▶ **Required work**: Transcribe exactly everything in the data below from the line containing "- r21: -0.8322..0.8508" down to the line containing "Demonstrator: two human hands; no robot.", both lines included and nothing further.

▶ **Provided data**:
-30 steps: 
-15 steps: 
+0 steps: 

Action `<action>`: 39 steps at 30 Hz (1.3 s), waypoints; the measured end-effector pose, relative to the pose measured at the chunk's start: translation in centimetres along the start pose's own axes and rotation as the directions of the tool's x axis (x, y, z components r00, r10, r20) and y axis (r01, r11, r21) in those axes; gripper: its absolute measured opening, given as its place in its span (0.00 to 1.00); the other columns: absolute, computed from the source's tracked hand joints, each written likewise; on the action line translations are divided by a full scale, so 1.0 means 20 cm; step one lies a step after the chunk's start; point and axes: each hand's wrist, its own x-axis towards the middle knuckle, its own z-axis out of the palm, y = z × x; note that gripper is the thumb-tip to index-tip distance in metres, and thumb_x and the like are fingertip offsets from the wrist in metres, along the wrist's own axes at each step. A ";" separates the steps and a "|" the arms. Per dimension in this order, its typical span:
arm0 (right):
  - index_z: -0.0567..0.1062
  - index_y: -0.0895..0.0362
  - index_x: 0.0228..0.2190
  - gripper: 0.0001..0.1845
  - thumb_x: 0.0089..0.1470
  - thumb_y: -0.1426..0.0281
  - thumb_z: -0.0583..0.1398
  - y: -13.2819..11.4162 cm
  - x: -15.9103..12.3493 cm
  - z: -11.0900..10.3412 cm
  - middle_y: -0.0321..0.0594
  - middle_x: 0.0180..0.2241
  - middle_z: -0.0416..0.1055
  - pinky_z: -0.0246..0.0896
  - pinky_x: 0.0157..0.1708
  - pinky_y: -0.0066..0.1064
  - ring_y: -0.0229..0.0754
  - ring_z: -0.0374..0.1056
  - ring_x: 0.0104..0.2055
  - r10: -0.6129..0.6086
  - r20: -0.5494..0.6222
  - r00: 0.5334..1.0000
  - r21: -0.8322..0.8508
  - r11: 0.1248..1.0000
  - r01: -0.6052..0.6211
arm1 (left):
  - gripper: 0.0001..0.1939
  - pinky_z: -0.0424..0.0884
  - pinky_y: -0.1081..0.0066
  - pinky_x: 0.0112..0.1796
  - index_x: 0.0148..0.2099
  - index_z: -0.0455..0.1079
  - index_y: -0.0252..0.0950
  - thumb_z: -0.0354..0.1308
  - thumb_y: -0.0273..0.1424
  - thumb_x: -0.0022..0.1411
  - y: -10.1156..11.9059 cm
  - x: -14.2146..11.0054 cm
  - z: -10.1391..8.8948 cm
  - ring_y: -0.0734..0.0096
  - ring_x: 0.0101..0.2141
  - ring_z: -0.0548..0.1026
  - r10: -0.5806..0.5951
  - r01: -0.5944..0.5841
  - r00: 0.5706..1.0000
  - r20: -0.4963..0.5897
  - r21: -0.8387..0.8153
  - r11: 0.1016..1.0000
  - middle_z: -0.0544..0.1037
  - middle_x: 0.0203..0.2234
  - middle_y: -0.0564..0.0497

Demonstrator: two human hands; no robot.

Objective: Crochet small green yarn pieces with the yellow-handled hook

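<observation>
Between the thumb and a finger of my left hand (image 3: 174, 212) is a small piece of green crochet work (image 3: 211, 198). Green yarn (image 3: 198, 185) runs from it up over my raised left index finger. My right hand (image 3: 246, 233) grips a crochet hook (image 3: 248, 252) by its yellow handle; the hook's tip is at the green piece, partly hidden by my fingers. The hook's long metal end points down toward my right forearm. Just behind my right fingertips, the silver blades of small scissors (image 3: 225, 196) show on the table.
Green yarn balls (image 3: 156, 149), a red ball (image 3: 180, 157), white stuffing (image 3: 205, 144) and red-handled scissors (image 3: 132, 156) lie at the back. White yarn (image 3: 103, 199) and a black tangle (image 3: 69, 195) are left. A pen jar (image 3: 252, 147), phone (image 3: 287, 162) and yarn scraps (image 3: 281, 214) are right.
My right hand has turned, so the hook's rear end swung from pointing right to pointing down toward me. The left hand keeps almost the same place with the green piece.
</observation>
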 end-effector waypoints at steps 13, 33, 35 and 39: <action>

▶ **Answer to this task**:
  - r21: -0.8322..0.8508
  - r11: 0.1248..1.0000
  - r01: -0.6052..0.6211
arm1 (left):
  - gripper: 0.0001..0.1939
  - pinky_z: -0.0424..0.0884
  - pinky_y: -0.1081..0.0066
  - pinky_x: 0.0112..0.1796
  - index_x: 0.0148..0.2099
  - index_z: -0.0455..0.1079
  - index_y: -0.0252..0.0950
  - thumb_z: -0.0354..0.1308
  - thumb_y: -0.0273..0.1424
  - thumb_x: -0.0022..0.1411
  - y: -10.1156..11.9059 cm
  - x: -14.2146..11.0054 cm
  - z: -10.1391..8.8948 cm
  - ring_y: -0.0734..0.0096
  - ring_x: 0.0101..0.2141
  - ring_z: -0.0548..0.1026
  - r10: -0.5806..0.5951
  - r01: -0.5944..0.5841
  - r00: 0.5706..1.0000
  - r20: -0.4963..0.5897
  - r21: -0.8387..0.8153
  - r11: 0.1016..1.0000
  - middle_z: -0.0544..0.1037
  - middle_x: 0.0203..0.2234
  - middle_y: -0.0564..0.0497

Demonstrator: two human hands; no robot.

Nothing further belongs to this answer.